▶ **Task details**:
Look through the entries for the string "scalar", and copy each line that holds it.

▶ **Records shown**:
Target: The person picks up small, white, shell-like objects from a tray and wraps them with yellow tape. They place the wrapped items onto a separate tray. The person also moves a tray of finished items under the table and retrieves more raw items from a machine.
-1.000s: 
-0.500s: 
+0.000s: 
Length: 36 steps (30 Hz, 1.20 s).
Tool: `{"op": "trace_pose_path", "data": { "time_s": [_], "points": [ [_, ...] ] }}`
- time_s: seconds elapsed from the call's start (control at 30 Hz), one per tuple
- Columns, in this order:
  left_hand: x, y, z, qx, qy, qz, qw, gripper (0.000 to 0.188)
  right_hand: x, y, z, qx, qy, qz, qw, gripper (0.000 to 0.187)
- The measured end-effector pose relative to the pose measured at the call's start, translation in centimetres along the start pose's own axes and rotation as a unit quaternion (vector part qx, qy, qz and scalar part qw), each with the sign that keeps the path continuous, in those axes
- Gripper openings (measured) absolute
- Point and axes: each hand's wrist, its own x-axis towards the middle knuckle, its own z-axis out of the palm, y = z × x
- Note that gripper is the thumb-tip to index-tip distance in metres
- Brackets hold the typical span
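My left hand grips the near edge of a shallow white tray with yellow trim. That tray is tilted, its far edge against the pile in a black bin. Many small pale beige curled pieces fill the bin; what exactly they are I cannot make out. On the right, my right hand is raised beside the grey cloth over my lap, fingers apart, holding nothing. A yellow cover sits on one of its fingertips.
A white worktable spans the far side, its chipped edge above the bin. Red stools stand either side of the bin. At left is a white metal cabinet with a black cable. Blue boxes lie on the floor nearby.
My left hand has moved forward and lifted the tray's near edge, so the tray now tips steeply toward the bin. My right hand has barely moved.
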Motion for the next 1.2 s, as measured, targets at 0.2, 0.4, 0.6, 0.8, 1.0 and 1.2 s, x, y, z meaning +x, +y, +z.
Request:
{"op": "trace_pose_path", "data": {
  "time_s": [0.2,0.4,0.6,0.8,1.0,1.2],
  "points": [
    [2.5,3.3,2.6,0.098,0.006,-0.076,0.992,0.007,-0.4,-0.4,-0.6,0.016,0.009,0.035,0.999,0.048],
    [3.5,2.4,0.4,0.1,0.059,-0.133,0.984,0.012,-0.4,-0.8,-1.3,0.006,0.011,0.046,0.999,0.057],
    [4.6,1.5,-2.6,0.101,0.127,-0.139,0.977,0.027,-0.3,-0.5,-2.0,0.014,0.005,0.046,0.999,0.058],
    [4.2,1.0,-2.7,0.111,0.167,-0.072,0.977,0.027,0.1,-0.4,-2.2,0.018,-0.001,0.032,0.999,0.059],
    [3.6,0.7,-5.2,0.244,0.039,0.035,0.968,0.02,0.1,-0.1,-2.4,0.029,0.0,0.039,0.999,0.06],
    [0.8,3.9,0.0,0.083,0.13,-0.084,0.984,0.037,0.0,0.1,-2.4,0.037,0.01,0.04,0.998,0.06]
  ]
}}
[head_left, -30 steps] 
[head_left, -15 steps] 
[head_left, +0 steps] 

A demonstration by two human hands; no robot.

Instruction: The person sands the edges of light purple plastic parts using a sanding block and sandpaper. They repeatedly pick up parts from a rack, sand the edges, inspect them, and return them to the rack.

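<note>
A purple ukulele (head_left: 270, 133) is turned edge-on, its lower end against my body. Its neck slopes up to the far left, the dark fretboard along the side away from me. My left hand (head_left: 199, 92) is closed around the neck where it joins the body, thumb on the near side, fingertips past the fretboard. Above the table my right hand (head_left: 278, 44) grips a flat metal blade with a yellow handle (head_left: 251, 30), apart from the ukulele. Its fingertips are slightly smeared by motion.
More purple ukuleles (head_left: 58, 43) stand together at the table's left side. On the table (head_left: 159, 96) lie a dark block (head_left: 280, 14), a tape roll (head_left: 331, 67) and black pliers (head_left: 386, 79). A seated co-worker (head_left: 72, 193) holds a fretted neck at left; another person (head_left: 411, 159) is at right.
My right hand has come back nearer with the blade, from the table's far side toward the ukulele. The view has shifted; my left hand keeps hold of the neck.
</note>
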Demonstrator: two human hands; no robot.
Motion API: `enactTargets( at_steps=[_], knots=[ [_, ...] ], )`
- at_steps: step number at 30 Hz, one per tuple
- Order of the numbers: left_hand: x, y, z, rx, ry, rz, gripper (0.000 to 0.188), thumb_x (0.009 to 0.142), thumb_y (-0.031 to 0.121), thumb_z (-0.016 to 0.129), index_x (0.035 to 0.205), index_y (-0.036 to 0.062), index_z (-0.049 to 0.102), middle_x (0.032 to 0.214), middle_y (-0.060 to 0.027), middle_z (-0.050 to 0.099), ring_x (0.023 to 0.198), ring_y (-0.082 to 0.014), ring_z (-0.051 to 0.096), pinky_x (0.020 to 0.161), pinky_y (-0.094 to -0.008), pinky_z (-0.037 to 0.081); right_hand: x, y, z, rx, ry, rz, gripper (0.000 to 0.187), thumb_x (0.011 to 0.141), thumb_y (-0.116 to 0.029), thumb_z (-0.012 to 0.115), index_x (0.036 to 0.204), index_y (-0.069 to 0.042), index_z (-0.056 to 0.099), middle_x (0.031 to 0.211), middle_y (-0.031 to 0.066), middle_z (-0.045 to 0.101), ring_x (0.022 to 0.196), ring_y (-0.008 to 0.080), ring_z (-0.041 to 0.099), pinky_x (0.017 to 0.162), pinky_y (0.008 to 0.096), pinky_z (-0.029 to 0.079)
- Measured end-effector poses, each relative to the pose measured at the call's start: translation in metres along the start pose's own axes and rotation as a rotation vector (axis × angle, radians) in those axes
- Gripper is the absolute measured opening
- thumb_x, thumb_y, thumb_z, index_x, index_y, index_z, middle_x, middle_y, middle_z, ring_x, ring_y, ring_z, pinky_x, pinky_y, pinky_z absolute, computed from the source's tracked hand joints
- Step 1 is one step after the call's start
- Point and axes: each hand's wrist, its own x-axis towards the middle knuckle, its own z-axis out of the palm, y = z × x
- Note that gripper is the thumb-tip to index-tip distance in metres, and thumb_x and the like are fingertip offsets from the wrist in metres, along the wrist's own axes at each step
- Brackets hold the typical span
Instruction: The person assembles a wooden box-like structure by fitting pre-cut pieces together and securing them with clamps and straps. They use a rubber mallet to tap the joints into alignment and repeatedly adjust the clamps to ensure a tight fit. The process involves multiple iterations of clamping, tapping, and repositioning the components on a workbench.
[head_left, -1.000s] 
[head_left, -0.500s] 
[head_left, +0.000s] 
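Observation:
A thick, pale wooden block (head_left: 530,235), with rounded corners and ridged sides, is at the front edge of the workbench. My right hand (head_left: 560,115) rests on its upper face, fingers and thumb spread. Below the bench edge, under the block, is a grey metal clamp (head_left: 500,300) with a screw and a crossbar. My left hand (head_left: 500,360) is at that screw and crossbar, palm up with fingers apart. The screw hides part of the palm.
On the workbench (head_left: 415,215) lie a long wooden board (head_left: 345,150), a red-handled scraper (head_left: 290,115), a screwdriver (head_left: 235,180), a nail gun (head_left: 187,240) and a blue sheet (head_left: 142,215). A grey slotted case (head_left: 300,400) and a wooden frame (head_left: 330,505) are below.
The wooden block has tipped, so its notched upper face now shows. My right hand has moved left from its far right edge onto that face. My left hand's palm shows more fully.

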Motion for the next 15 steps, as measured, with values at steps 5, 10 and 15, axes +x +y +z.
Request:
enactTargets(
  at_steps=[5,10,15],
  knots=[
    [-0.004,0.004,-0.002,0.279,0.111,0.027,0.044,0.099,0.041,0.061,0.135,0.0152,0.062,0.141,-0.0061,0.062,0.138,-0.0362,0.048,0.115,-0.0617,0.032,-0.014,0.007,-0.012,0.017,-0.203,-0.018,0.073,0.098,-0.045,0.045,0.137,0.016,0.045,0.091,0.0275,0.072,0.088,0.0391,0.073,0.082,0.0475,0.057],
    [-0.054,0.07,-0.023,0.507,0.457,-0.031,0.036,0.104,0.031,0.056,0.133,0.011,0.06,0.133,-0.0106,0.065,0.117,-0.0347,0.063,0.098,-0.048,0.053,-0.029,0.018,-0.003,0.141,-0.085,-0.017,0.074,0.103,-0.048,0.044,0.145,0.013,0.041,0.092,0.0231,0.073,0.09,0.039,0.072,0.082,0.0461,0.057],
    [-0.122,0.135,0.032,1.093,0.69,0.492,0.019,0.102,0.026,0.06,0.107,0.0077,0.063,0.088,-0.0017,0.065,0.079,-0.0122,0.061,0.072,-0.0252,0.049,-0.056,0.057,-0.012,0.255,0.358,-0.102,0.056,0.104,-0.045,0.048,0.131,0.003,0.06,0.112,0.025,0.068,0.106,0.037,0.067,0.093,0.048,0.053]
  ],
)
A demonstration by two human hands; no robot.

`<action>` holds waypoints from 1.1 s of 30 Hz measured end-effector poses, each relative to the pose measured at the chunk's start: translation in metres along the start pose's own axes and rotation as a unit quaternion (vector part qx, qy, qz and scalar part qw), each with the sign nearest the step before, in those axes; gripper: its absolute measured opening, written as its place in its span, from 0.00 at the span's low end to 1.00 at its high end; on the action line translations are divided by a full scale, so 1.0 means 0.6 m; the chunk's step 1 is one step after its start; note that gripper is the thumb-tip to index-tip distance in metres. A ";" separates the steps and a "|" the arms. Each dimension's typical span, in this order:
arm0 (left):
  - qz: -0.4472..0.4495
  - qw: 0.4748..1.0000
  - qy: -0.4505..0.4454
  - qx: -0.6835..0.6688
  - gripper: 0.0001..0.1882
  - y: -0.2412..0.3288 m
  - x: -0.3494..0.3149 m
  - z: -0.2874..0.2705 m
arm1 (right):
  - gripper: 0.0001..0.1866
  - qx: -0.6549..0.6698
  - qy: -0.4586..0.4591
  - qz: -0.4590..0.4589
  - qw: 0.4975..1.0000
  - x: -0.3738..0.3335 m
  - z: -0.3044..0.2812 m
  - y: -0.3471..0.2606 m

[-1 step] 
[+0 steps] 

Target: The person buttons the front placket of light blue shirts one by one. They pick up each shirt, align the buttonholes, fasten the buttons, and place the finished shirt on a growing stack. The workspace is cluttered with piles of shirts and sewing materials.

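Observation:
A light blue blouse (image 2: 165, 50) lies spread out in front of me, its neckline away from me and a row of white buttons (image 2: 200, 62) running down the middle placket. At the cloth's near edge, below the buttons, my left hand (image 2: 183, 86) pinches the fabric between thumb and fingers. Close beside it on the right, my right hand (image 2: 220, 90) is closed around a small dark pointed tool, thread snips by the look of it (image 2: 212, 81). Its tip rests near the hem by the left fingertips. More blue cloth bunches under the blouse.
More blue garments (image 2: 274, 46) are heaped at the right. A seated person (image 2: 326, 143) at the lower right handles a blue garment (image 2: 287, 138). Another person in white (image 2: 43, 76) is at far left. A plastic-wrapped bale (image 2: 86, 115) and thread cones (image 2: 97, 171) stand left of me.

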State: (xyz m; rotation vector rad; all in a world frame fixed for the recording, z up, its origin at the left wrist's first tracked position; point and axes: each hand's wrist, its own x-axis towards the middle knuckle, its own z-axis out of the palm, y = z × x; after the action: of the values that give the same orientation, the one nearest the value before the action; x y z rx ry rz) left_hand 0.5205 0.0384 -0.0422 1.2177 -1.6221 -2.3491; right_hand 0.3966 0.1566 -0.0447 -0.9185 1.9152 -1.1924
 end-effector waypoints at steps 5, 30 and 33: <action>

▶ **Result for this task**:
- The measured end-effector pose relative to the pose measured at the call's start, translation in centimetres along the start pose's own axes and rotation as a unit quaternion (vector part qx, qy, qz and scalar part qw), each with the sign that keeps the path continuous, in those axes
`<action>` holds waypoints from 1.1 s of 30 Hz measured end-effector poses, each relative to the pose measured at the chunk's start: translation in metres along the start pose's own axes and rotation as a unit quaternion (vector part qx, qy, qz and scalar part qw), each with the sign nearest the step before, in those axes; gripper: its absolute measured opening, written as its place in its span, from 0.00 at the span's low end to 1.00 at its high end; on the action line translations are divided by a full scale, so 1.0 means 0.6 m; the chunk's step 1 is one step after its start; note that gripper is the thumb-tip to index-tip distance in metres. A ";" separates the steps and a "|" the arms. Each dimension's typical span, in this order:

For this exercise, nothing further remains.